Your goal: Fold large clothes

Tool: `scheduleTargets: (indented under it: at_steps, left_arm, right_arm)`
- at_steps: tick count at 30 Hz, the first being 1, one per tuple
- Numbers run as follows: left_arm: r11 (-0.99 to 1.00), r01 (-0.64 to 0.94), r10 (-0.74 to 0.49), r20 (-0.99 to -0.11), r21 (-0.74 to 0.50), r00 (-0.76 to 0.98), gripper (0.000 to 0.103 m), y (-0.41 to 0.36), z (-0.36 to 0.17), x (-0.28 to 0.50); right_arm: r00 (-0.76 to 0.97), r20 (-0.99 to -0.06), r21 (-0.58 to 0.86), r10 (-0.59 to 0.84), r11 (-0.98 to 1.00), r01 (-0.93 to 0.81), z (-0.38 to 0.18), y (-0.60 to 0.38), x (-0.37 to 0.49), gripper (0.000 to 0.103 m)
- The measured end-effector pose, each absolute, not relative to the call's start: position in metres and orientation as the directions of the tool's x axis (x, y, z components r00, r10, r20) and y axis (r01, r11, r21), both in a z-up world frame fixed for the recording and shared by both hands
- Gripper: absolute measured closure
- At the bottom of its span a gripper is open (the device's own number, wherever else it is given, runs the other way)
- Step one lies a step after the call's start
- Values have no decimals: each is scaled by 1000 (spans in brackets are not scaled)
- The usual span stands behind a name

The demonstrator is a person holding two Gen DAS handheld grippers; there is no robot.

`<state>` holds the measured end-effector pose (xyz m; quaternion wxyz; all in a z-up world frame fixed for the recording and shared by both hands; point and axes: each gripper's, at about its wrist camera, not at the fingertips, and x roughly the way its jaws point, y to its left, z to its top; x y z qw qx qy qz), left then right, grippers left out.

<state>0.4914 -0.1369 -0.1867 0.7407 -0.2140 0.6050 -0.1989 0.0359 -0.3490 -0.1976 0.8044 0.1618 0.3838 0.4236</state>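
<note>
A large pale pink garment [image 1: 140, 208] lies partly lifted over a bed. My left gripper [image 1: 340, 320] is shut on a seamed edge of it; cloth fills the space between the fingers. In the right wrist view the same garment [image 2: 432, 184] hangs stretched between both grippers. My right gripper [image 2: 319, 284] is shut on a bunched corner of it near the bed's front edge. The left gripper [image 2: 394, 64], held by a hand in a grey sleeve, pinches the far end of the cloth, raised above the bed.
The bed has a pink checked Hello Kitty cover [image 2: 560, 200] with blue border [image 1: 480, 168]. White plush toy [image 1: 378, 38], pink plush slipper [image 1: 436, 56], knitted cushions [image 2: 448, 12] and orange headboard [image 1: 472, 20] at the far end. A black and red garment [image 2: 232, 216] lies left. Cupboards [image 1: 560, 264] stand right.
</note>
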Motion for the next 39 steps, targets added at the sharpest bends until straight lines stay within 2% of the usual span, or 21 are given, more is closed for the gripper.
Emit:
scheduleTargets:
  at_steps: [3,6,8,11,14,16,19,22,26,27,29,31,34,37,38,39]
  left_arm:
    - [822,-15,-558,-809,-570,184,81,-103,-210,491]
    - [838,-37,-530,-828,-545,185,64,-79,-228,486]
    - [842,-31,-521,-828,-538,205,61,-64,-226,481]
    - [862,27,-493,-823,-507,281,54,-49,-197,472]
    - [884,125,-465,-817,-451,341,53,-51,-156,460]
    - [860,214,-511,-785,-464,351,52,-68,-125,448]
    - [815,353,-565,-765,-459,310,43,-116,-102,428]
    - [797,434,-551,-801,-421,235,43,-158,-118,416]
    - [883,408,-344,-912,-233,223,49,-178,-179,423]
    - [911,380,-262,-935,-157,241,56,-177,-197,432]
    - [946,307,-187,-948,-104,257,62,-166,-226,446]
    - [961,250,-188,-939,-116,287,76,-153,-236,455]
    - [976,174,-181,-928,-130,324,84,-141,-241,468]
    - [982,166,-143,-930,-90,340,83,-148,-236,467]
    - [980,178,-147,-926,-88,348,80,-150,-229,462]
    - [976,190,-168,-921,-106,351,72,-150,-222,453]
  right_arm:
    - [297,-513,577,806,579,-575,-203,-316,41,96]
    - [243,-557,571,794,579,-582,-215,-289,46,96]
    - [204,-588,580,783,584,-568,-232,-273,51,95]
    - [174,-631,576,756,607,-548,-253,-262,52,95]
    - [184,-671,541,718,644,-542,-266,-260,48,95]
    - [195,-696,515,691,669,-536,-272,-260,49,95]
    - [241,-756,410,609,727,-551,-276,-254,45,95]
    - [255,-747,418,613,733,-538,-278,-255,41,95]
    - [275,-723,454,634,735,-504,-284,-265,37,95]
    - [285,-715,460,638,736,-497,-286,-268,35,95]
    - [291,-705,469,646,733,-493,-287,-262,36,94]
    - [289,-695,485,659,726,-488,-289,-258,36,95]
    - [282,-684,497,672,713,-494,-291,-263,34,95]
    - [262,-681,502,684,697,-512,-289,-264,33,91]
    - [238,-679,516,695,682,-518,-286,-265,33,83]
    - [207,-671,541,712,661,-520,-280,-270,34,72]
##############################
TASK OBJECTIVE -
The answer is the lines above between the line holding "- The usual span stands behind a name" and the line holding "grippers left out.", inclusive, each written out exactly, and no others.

OUTPUT FOR THIS EXERCISE -
- The usual span stands behind a name

The demonstrator is a person holding two Gen DAS handheld grippers; there is no robot.

`<state>` holds the measured end-effector pose (xyz m; quaternion wxyz; all in a z-up world frame fixed for the recording and shared by both hands; point and axes: each gripper's, at about its wrist camera, not at the fingertips, and x roughly the way its jaws point, y to its left, z to its top; x y z qw qx qy qz), left then right, grippers left out.

No additional output is expected for this exercise.